About this exercise: Filter the material below down to the lines containing the word "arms".

*** Source material Section Begins ***

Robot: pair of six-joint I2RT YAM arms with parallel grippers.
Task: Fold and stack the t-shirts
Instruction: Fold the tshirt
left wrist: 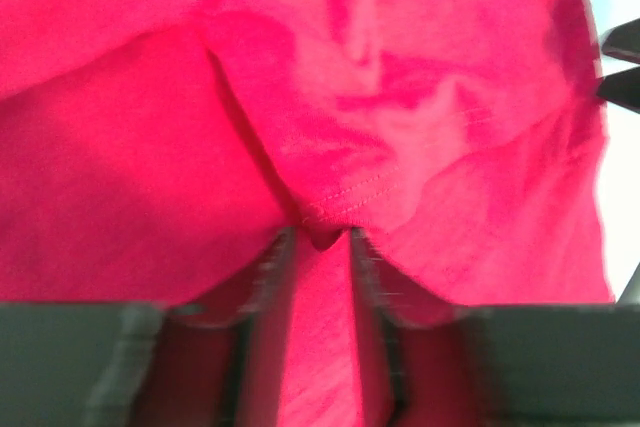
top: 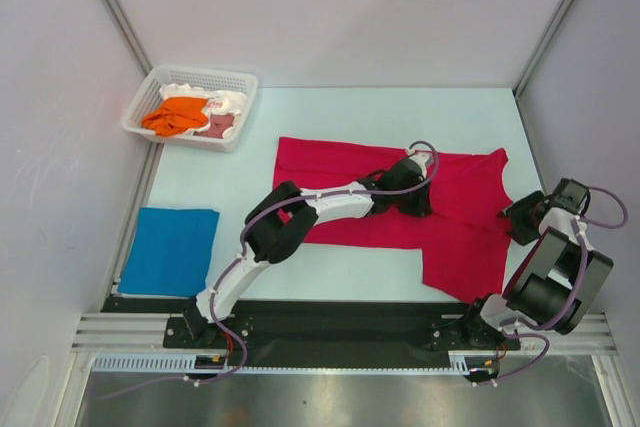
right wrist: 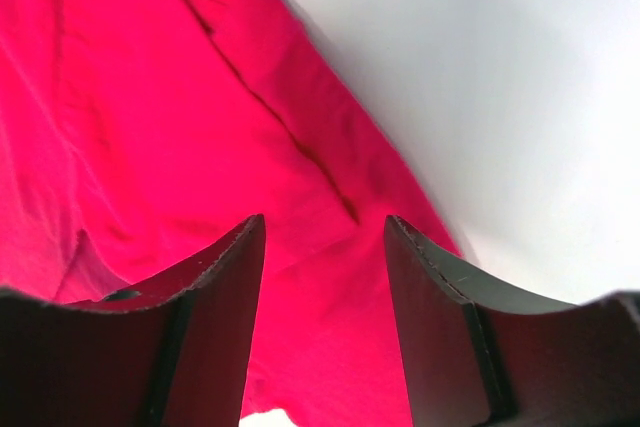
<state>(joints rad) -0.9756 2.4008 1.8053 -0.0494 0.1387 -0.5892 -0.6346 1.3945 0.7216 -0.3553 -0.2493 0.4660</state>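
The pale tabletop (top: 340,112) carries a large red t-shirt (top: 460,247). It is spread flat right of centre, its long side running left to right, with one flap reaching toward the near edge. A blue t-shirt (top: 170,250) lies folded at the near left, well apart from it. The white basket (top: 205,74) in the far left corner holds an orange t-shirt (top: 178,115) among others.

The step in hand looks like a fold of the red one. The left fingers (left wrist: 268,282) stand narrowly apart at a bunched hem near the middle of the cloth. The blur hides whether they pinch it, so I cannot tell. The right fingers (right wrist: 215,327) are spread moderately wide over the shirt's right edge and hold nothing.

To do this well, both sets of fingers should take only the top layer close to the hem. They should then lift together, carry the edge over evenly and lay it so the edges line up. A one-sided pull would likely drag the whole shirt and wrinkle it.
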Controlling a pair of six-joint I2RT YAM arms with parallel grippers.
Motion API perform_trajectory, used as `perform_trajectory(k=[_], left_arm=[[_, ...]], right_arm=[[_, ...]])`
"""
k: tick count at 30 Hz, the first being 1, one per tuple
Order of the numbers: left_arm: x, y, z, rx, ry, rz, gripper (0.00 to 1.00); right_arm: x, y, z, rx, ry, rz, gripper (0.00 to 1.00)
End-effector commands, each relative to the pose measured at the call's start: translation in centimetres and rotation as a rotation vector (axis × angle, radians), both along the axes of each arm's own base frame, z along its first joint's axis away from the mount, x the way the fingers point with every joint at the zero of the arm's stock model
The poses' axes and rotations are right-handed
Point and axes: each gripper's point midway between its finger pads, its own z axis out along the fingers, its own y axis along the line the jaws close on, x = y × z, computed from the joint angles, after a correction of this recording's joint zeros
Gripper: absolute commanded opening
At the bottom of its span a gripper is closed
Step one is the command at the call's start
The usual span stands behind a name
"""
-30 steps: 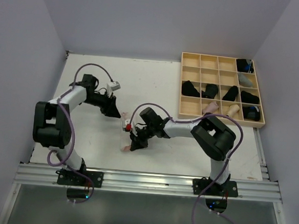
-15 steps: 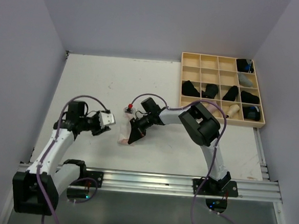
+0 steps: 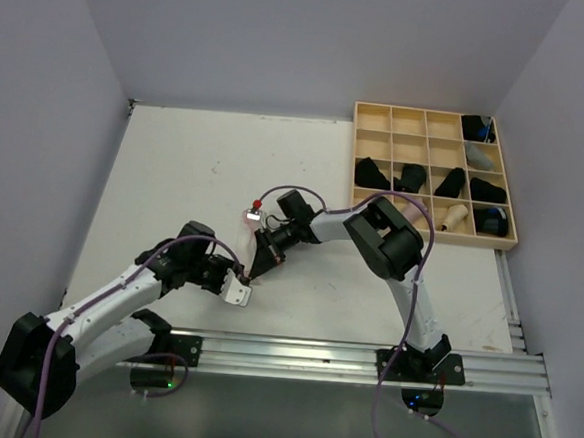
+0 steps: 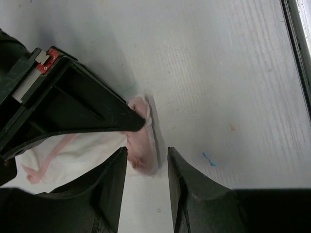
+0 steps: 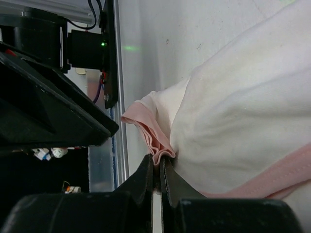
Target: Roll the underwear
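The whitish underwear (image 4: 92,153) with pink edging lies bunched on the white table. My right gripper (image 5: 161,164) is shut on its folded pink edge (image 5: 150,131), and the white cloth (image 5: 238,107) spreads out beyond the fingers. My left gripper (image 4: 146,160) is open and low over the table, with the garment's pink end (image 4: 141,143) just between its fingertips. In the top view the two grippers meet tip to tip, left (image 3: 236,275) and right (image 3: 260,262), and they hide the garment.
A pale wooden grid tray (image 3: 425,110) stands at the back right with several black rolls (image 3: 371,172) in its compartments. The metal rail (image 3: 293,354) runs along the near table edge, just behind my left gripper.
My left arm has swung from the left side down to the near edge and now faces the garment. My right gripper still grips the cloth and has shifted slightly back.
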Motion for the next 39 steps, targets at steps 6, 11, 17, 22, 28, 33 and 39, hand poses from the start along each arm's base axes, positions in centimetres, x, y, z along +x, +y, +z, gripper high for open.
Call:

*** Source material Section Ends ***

Response to this exercise:
Robot: pair of six-joint I2RT YAM arms with parallel grippers.
Controlling a pair of six-joint I2RT YAM arms with parallel grippers.

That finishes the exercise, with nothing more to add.